======== Records for the task

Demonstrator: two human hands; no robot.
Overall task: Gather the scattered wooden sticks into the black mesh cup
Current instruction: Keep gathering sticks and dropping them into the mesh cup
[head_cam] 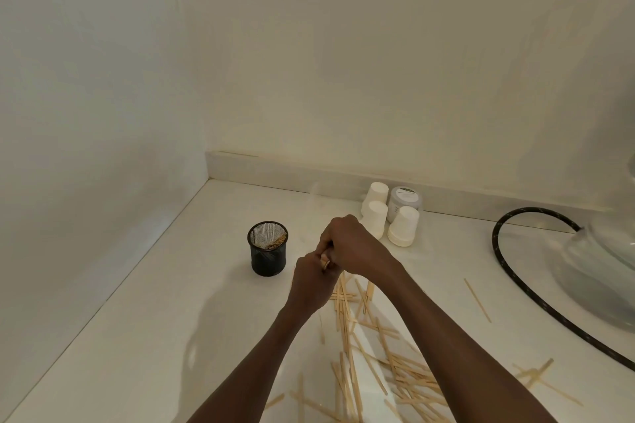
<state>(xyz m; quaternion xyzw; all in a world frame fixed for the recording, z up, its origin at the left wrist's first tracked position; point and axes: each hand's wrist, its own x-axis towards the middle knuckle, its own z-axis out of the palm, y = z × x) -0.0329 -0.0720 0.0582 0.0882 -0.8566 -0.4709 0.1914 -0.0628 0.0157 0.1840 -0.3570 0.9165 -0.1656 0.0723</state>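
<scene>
The black mesh cup (268,248) stands upright on the white counter, with several wooden sticks inside it. Just to its right, my left hand (311,282) and my right hand (350,244) meet above the counter. Both grip a bundle of sticks (324,262), of which only the top ends show between the fingers. Many wooden sticks (388,354) lie scattered on the counter beneath and between my forearms. A single stick (477,300) lies apart to the right.
Three upturned white paper cups (403,227) and a grey-lidded jar (405,201) stand by the back ledge. A black hose (508,271) curves along a glass basin (601,278) at right. Walls close off the left side and the back.
</scene>
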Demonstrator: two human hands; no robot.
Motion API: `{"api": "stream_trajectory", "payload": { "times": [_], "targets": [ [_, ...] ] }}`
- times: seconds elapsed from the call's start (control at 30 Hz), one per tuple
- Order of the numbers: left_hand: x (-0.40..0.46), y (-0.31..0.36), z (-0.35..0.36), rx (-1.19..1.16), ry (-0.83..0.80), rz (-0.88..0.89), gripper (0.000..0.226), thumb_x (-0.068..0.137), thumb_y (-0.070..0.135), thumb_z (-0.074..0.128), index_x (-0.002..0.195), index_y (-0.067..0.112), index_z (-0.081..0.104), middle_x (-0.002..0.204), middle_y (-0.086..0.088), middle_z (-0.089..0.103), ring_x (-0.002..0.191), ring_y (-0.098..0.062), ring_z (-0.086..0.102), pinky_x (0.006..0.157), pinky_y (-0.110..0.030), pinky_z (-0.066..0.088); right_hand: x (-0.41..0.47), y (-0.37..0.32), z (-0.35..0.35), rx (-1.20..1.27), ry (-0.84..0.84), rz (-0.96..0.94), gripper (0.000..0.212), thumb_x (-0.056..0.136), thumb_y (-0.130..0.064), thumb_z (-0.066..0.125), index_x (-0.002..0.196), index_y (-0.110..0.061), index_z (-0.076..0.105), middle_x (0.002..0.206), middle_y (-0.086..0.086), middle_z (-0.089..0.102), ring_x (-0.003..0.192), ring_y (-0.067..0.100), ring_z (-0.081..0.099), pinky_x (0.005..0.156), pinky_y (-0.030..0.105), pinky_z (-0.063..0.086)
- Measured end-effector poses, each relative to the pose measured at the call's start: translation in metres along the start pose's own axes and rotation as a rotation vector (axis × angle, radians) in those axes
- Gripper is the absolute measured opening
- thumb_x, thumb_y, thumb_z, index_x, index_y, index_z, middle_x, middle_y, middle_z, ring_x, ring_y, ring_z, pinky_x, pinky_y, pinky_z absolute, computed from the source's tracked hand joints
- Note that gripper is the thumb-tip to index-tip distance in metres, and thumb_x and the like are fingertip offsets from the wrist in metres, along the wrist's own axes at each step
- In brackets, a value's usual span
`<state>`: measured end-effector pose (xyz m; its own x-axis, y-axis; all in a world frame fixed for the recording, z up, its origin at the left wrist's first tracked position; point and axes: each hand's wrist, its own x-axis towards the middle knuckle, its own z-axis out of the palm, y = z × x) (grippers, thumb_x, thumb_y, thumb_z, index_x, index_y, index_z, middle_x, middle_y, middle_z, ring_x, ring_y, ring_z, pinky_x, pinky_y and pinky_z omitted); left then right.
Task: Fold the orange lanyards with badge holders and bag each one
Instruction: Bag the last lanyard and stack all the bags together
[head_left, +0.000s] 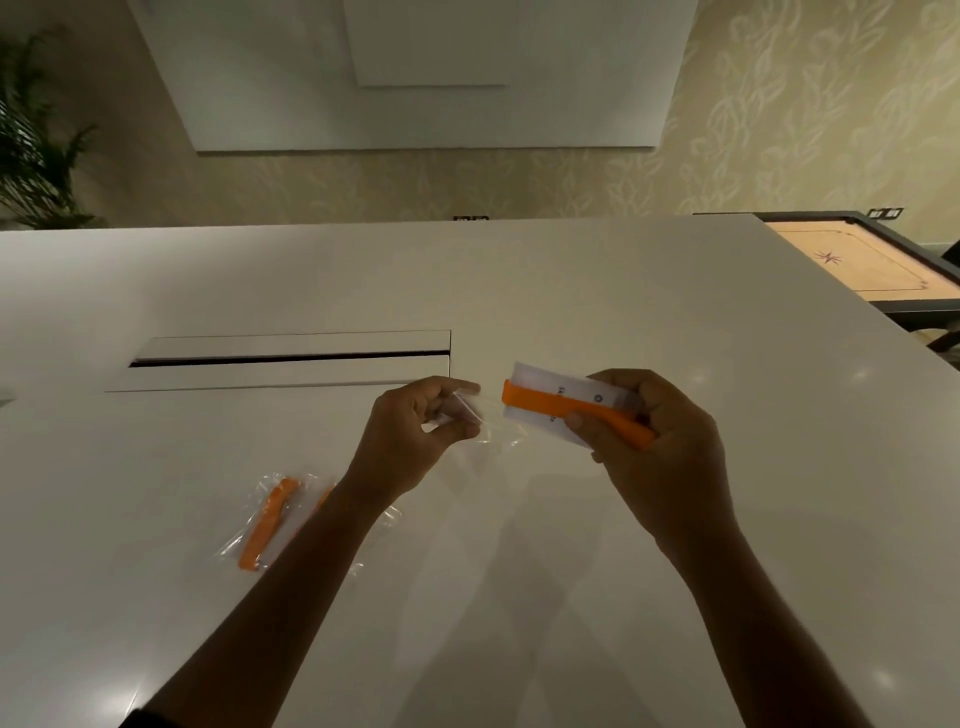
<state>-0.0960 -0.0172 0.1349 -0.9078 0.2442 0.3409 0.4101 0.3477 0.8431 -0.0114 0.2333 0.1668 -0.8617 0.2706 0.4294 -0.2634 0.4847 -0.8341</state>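
Right hand (660, 431) clamped on folded orange lanyard (571, 410) with badge holder (550, 389) above counter (571, 571), left hand (415, 431) pinching clear bag (478, 421) mouth; light, limp strap, stiff card, slippery film — best gripped across the fold, likely springy.
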Motion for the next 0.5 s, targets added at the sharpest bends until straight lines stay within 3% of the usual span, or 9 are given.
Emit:
{"api": "stream_trajectory", "payload": {
  "times": [0.1,0.3,0.4,0.5],
  "targets": [
    [-0.005,0.005,-0.009,0.002,-0.012,-0.01,0.033,0.082,0.01,0.086,0.113,0.017,0.077,0.089,0.008,0.081,0.092,-0.012,0.077,0.09,-0.02,0.057,0.001,-0.009,0.005,-0.044,-0.017,-0.096,0.029,0.086,-0.022,0.088,0.11,-0.026,0.073,0.096,-0.024,0.073,0.086,-0.003,0.07,0.068,0.003,0.049],
    [-0.011,0.012,-0.017,0.007,-0.011,0.0,0.032,0.082,0.009,0.086,0.111,0.017,0.078,0.09,0.008,0.082,0.092,-0.009,0.077,0.089,-0.021,0.059,0.0,-0.017,0.011,-0.104,-0.073,-0.178,0.029,0.086,-0.015,0.088,0.11,-0.019,0.074,0.095,-0.02,0.07,0.095,-0.002,0.066,0.071,0.004,0.051],
    [-0.012,0.014,-0.02,0.004,-0.011,0.003,0.03,0.08,0.011,0.087,0.109,0.017,0.078,0.094,0.008,0.082,0.094,-0.009,0.077,0.091,-0.023,0.059,-0.001,-0.023,0.012,-0.146,-0.106,-0.19,0.029,0.086,-0.019,0.089,0.111,-0.021,0.074,0.097,-0.018,0.072,0.093,0.0,0.067,0.071,0.011,0.056],
    [-0.013,0.015,-0.023,-0.029,-0.023,0.003,0.026,0.078,0.01,0.088,0.102,0.018,0.08,0.097,0.014,0.081,0.096,-0.005,0.076,0.09,-0.021,0.058,-0.001,-0.028,0.011,-0.176,-0.134,-0.166,0.028,0.086,-0.023,0.089,0.111,-0.023,0.075,0.096,-0.015,0.076,0.083,0.01,0.071,0.07,0.031,0.062]
  ]
}}
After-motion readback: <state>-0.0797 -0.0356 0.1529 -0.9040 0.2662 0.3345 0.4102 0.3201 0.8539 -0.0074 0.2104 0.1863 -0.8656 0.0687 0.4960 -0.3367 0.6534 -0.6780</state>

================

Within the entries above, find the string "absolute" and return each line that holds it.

- Gripper is the absolute measured opening
- thumb_x, thumb_y, thumb_z, index_x, index_y, index_z, middle_x, middle_y, middle_z, ring_x, ring_y, ring_z, pinky_x, pinky_y, pinky_z absolute, computed from the source's tracked hand joints

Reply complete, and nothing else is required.